§ Task prompt: Retype the entries below exactly, but begin at the line containing "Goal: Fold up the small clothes" and end at the last line.

-*-*-

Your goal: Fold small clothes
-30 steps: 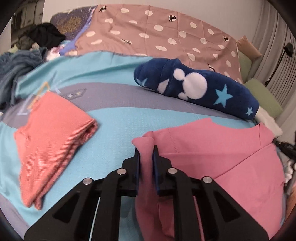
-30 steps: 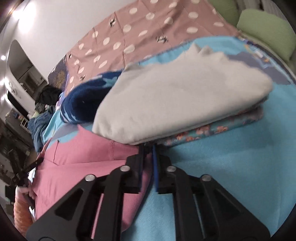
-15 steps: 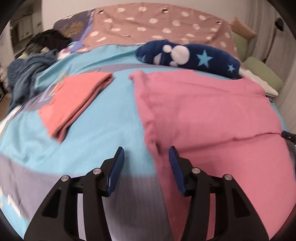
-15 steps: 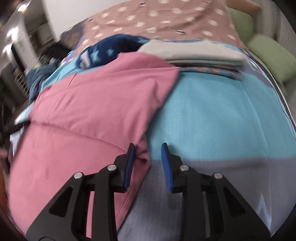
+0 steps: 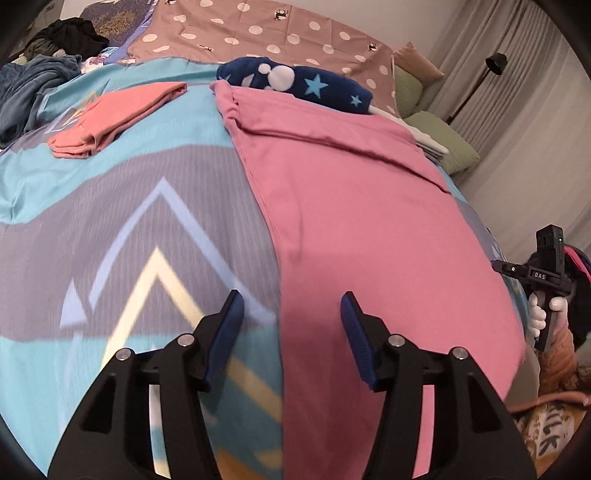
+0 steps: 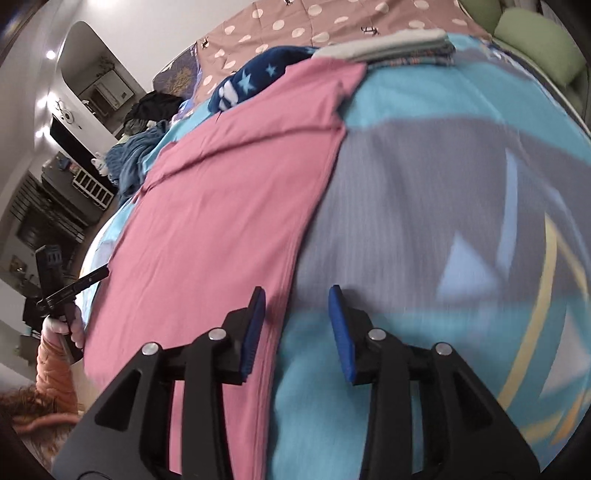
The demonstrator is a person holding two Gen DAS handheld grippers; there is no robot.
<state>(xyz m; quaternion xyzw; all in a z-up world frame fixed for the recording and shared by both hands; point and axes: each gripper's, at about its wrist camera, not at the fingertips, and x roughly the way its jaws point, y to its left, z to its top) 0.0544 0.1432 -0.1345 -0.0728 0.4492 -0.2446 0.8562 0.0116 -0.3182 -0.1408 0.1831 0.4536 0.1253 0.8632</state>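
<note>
Bedroom scene, work surface is a bed [image 5: 122, 206] with a teal-and-grey patterned cover, dotted brown quilt [image 5: 258, 29] at 12 o'clock, curtains and a floor lamp [image 5: 480, 77] toward 2 o'clock. Change since a second ago: both tools were pinching the far corners of the pink garment [image 5: 351, 206] up by the navy star blanket [image 5: 295, 79]; now both have let go and pulled back toward the near edge of the bed, and the garment lies spread flat, sleeves at 12 o'clock, hem toward 6. Left hand-held gripper [image 5: 291, 332] has its jaws spread and opening further, straddling the garment's left side edge above the cloth, not pinching it. Right hand-held gripper [image 6: 297, 325] is likewise opening, the garment's right side edge running between its jaws, no grip visible. My read: flattening step done, first real fold not yet started, next grab is probably at the hem or side edges. Already-folded items: coral piece [image 5: 118, 114] at 10 o'clock in the left view, grey-topped stack [image 6: 388, 46] at 1 o'clock in the right view. Unsorted dark-blue laundry pile [image 5: 33, 85] sits at 10 o'clock near the bed's far-left corner. Containers: none in view, no basket or bin, so nothing to report on contents.
</note>
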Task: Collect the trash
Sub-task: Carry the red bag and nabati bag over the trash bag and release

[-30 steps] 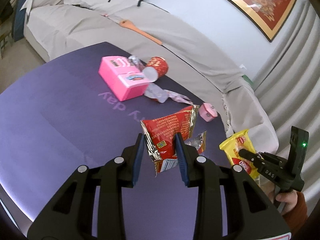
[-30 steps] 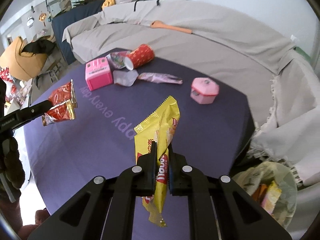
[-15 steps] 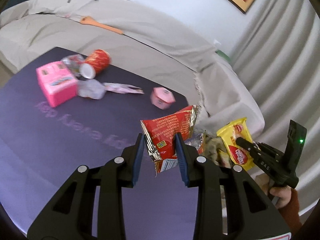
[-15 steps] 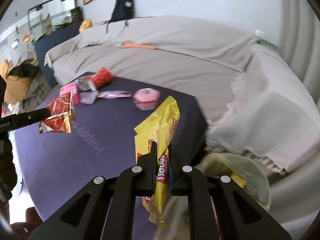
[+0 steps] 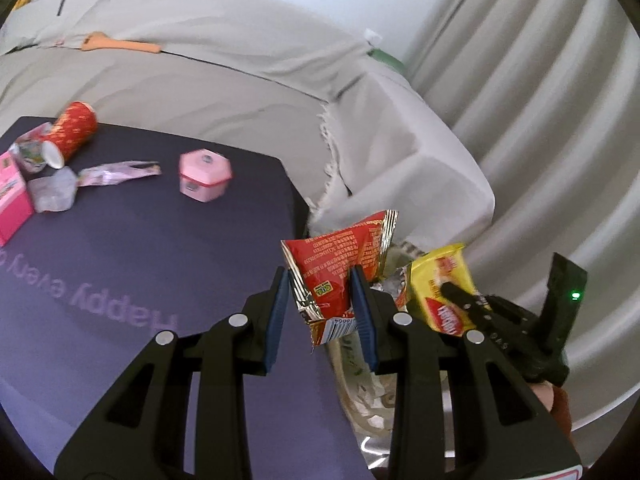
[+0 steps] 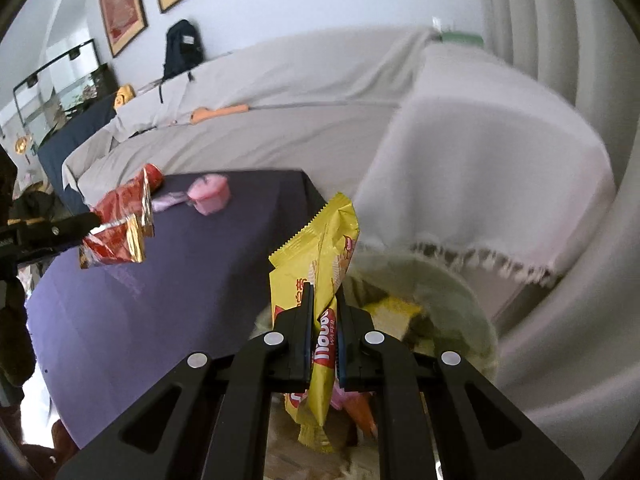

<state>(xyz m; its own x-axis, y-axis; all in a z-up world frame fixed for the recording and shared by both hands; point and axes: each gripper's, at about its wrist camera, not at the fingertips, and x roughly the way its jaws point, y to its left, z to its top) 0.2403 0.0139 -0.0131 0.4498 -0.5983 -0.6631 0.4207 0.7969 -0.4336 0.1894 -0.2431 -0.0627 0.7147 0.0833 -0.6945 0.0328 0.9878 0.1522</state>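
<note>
Far left on the purple table [image 5: 140,248]: pink box [image 5: 10,196], red cup [image 5: 74,132] lying on its side w/ a crumpled wrapper [image 5: 28,152] at its mouth, clear plastic scrap [image 5: 52,194], a long foil wrapper [image 5: 120,170] just beside it, then a pink hexagon container [image 5: 205,176] standing apart nearer the table's far edge. Beige sofa cover [image 5: 240,60] runs behind, w/ an orange spatula [image 5: 120,44] on it. Center: left gripper [image 5: 322,304] clenched on a red snack bag [image 5: 340,264], pads pressing both sides, bag upright and off the table, just past the table's right edge. Below it and to the right, a bin w/ a clear liner [image 6: 460,304], some wrappers already inside. Right: right gripper [image 6: 323,336] clamped tight on a yellow wafer wrapper [image 6: 320,264], wrapper hanging in front of the bin's left rim in the right wrist view; can't tell if it's directly over the opening. In the left wrist view the yellow wrapper sits just right of the red bag, near but not touching. Pleated curtain [image 5: 540,100] far right.
</note>
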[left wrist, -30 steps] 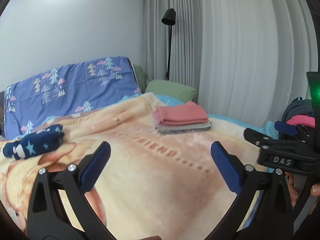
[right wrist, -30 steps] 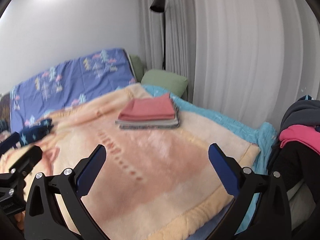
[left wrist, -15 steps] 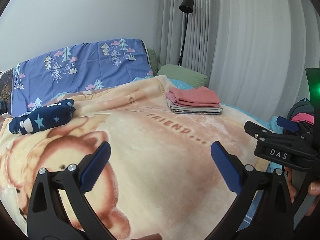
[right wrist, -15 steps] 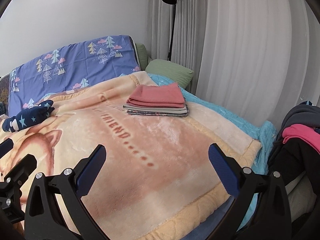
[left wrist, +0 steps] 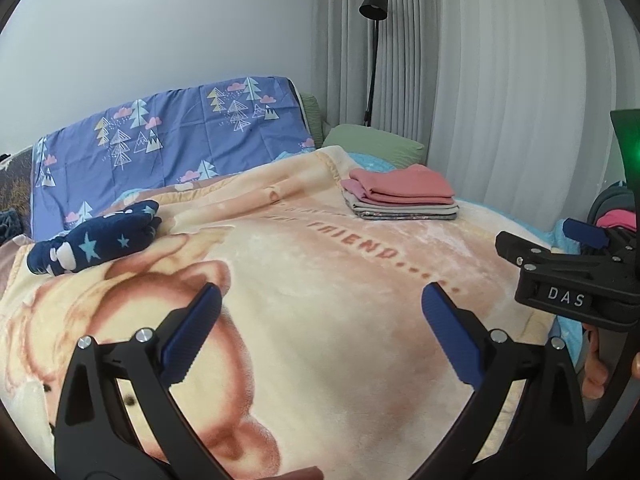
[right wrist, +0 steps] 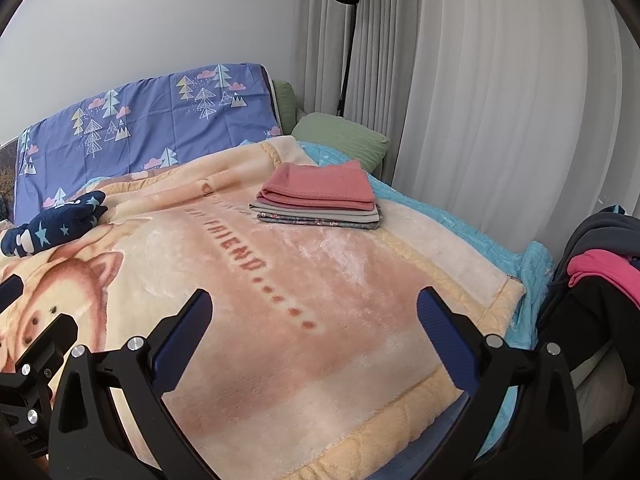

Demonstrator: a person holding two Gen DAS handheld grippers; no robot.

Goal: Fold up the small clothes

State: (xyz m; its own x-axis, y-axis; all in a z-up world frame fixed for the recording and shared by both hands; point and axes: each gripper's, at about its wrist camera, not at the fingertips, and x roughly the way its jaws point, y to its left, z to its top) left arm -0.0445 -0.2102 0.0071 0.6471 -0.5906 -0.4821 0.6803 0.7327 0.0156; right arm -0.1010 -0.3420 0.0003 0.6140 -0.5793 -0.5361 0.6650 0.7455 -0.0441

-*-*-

§ Output of the exercise:
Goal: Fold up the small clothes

State: (xyz m; its own x-axis, y-axis; all in a z-up world frame fixed for the recording and shared by both hands; point and axes: each gripper's, at about its wrist camera, not at the fingertips, and x roughly the way its jaws point, y to its left, z to its top) left arm -0.0445 -0.2102 0.0071 0.6471 -0.5906 -0.4821 0.6803 0.7327 0.0156; right arm -0.1010 -0.3420 0.0003 0.6140 -0.5793 -0.5361 0.6650 0.7455 -0.0441

This finishes the exercise.